7 of 7 twinpairs done
3 of 7 twinpairs done
2 of 7 twinpairs done
5 of 7 twinpairs done
4 of 7 twinpairs done
6 of 7 twinpairs done
1 of 7 twinpairs done
[0 1 2 3 4 5 6] [1 1 1 1 1 1 1]

While this runs, it make not be optimal.

Fastest Prime Sieve, in Nim

jzakiya · February 21, 2021, 2:37am

Thank you @petrus, that works. Here’s the full code segment.

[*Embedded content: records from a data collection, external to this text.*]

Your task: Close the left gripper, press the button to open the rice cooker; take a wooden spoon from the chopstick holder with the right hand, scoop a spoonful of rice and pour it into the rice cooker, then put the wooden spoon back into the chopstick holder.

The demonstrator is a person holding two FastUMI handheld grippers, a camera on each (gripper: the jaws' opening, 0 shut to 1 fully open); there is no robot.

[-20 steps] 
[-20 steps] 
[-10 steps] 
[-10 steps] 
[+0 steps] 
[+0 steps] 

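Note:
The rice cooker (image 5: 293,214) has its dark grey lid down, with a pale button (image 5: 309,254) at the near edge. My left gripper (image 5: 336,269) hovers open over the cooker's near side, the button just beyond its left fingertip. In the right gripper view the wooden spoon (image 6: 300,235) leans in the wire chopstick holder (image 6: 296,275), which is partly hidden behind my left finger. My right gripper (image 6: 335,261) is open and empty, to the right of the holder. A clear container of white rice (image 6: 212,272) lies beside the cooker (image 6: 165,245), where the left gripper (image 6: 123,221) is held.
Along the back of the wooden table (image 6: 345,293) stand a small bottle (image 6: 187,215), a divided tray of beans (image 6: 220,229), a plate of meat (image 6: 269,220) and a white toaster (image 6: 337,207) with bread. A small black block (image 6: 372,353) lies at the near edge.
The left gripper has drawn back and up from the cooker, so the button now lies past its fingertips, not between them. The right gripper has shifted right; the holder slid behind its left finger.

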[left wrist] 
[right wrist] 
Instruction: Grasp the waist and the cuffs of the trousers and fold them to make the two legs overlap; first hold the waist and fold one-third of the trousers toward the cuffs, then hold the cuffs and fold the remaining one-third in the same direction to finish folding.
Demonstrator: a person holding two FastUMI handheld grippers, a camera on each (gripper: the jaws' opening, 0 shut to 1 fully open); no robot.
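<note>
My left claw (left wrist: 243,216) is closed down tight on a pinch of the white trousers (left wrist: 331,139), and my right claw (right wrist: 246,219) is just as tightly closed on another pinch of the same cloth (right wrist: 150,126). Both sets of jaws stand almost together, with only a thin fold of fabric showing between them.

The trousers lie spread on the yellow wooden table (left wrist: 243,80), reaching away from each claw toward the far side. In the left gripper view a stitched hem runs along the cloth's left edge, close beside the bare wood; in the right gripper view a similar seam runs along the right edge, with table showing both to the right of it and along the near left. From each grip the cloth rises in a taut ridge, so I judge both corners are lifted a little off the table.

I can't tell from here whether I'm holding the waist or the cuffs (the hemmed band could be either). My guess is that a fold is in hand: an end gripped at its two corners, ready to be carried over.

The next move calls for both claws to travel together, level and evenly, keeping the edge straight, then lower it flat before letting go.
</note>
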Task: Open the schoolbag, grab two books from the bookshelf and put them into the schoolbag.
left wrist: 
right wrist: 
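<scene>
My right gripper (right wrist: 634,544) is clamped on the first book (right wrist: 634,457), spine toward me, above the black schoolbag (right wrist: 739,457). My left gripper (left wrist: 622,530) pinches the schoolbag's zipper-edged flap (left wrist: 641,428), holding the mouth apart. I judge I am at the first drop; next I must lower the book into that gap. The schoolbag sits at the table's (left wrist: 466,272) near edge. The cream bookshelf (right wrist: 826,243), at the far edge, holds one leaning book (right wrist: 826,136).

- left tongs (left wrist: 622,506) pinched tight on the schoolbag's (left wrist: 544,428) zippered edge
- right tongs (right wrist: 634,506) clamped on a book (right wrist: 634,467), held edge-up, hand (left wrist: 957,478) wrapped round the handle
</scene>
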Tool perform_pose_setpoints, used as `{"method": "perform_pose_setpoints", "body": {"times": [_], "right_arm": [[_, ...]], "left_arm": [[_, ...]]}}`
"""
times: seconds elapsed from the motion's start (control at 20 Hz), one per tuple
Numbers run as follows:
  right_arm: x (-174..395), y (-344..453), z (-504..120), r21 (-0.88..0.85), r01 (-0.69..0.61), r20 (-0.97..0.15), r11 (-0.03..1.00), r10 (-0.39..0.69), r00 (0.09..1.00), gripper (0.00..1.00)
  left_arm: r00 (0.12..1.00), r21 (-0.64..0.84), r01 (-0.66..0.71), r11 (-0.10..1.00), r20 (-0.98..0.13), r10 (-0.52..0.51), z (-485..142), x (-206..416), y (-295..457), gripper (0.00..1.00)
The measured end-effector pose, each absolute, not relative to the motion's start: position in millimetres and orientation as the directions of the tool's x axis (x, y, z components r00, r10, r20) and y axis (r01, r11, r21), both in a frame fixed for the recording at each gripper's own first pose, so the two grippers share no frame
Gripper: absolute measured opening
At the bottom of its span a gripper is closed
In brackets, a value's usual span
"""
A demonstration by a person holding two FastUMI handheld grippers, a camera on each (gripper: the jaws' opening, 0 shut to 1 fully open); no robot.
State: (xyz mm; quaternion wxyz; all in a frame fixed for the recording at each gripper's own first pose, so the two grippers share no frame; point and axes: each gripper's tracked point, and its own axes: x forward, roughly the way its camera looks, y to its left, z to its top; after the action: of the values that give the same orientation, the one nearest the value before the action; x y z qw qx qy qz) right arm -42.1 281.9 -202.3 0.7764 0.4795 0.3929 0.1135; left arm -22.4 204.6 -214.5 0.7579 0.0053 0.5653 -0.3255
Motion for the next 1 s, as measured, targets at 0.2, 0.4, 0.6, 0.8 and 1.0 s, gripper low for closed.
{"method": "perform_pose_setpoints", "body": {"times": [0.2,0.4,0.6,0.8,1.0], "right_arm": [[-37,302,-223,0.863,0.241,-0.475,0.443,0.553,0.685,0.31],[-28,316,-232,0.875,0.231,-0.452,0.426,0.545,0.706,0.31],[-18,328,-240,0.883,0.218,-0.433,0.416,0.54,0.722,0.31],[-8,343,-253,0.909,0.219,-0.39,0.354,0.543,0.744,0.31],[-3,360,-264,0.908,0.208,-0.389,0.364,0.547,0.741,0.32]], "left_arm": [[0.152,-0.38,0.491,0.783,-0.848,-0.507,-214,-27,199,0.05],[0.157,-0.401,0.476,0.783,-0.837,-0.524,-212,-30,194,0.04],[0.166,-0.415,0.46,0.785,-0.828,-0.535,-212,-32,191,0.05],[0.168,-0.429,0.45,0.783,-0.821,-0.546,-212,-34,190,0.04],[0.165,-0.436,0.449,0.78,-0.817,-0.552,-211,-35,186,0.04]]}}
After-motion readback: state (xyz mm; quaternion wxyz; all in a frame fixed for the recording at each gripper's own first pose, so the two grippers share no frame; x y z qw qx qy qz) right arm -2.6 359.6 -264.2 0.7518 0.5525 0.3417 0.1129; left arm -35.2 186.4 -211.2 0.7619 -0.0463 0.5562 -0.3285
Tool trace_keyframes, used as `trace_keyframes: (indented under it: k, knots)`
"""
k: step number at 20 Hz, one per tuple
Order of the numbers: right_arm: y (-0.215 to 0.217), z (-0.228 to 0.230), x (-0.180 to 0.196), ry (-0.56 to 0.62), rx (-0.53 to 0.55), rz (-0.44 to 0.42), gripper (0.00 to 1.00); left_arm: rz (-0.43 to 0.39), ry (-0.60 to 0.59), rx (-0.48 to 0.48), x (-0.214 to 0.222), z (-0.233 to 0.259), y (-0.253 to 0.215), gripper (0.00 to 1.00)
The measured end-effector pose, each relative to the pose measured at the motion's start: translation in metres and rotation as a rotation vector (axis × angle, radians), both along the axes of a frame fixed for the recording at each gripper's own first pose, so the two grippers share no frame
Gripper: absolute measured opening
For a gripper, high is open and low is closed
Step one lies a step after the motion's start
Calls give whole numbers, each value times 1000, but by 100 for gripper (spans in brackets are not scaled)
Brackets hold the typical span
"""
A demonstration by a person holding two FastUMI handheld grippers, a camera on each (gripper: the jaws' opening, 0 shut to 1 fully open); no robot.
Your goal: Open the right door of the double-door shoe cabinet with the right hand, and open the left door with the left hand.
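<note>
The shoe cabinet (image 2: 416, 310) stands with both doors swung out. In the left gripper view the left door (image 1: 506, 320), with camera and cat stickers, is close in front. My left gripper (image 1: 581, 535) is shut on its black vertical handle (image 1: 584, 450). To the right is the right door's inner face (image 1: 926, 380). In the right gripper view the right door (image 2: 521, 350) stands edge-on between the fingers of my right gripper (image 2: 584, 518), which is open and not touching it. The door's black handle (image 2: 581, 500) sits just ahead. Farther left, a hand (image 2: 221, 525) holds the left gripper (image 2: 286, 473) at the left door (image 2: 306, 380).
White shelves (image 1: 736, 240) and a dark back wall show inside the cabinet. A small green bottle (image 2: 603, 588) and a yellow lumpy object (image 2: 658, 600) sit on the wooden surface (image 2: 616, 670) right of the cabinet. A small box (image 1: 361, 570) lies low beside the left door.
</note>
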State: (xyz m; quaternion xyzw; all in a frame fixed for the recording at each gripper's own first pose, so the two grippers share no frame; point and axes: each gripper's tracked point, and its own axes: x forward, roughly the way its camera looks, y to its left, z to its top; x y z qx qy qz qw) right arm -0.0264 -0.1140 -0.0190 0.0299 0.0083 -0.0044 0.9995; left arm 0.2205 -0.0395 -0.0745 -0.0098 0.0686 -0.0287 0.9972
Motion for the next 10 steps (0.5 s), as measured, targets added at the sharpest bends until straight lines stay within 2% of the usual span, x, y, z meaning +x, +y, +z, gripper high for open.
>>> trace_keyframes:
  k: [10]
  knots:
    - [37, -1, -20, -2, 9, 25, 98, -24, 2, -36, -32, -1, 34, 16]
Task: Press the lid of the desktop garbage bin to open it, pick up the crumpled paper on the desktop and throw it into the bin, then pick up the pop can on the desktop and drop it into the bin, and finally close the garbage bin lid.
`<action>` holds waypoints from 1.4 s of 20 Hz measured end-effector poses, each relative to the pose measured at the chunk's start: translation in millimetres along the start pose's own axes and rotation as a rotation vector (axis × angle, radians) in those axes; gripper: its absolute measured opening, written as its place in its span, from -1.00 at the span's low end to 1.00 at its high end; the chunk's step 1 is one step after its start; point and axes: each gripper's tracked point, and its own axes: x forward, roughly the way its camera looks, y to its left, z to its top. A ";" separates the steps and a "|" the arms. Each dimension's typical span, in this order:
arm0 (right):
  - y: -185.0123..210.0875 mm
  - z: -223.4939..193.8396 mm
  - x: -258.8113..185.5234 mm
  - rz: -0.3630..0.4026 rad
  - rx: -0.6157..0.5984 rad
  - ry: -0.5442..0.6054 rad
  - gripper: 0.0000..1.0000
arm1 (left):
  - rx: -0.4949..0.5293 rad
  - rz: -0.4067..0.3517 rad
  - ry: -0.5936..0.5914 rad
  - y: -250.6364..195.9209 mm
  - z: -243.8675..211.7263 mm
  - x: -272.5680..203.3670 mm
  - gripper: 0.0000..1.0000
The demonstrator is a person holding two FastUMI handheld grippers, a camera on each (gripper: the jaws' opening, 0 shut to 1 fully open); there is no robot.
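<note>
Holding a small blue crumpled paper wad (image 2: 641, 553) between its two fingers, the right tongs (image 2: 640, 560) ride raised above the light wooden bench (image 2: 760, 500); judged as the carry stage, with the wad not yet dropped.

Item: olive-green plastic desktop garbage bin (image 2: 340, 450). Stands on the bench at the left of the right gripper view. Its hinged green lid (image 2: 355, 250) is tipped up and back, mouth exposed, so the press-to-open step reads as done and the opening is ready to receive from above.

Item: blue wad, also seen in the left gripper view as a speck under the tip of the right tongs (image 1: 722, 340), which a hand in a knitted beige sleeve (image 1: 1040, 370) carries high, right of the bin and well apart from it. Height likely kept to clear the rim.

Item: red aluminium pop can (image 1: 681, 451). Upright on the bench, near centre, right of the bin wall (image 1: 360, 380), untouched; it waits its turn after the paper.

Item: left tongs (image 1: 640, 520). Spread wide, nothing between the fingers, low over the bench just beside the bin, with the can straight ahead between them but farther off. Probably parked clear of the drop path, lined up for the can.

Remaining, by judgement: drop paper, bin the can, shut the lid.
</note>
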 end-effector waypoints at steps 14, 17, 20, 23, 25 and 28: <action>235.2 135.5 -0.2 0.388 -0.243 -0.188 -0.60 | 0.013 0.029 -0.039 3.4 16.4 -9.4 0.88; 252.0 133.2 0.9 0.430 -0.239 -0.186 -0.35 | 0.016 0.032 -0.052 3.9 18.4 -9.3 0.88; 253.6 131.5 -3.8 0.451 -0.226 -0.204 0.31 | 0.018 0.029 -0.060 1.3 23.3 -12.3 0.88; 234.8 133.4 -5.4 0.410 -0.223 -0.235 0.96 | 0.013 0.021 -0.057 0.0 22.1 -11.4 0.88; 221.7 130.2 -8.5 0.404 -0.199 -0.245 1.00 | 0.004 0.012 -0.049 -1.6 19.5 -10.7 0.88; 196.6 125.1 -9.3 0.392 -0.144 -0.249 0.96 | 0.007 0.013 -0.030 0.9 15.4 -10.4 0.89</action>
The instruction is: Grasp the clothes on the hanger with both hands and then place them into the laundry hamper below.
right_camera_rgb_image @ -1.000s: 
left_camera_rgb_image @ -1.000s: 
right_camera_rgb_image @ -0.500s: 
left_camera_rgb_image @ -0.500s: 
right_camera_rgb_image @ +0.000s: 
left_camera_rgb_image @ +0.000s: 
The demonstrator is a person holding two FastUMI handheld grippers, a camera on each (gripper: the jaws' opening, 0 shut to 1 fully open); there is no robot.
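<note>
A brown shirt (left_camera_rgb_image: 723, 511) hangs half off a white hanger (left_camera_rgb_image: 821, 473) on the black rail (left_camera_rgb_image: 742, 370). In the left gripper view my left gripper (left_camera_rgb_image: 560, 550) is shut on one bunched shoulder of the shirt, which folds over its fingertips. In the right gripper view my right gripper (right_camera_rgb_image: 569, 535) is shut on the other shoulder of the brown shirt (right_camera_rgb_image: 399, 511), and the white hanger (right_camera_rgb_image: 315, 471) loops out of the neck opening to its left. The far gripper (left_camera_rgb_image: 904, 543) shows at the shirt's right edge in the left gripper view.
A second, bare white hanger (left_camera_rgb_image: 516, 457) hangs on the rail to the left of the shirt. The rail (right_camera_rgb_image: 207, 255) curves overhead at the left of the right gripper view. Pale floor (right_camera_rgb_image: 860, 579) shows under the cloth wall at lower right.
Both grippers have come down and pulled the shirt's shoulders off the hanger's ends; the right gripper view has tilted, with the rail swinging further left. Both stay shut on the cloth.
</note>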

sums := make([]uint, pairscnt)
lastwins := make([]uint, pairscnt)

var wg sync.WaitGroup
for i, r_hi := range restwins {
  wg.Add(1)
  go func(i, r_hi int) {
    defer wg.Done()
    l, c := twins_sieve(r_hi, kmin, kmax, kb, start_num, end_num, modpg, primes, resinvrs)
    lastwins[i] = l; sums[i] = c
    fmt.Printf("\r%d of %d twinpairs done", (i + 1), pairscnt)
  }(i, r_hi)
}
wg.Wait()
fmt.Printf("\r%d of %d twinpairs done", pairscnt, pairscnt)

FYI, some numbers for single|multi-threaded versions; Linux, I7-3.5GHz, 8 threads.

     input        | single-threaded | multi-threaded
__________________|_________________|_______________
  100_000_000_000 |     29.1 secs   |     5.8 secs
  500_000_000_000 |    145.6 secs   |    29.9 secs
1_000_000_000_000 |    316.9 secs   |    59.9 secs

These times from “noisy” system, browser streaming video, et al going on too.
But it shows relative differences between the versions.

However, Rust, Nim, etc, that do true parallelism are much faster for this algorithm.

system · May 22, 2021, 2:51am

This topic was automatically closed 90 days after the last reply. New replies are no longer allowed.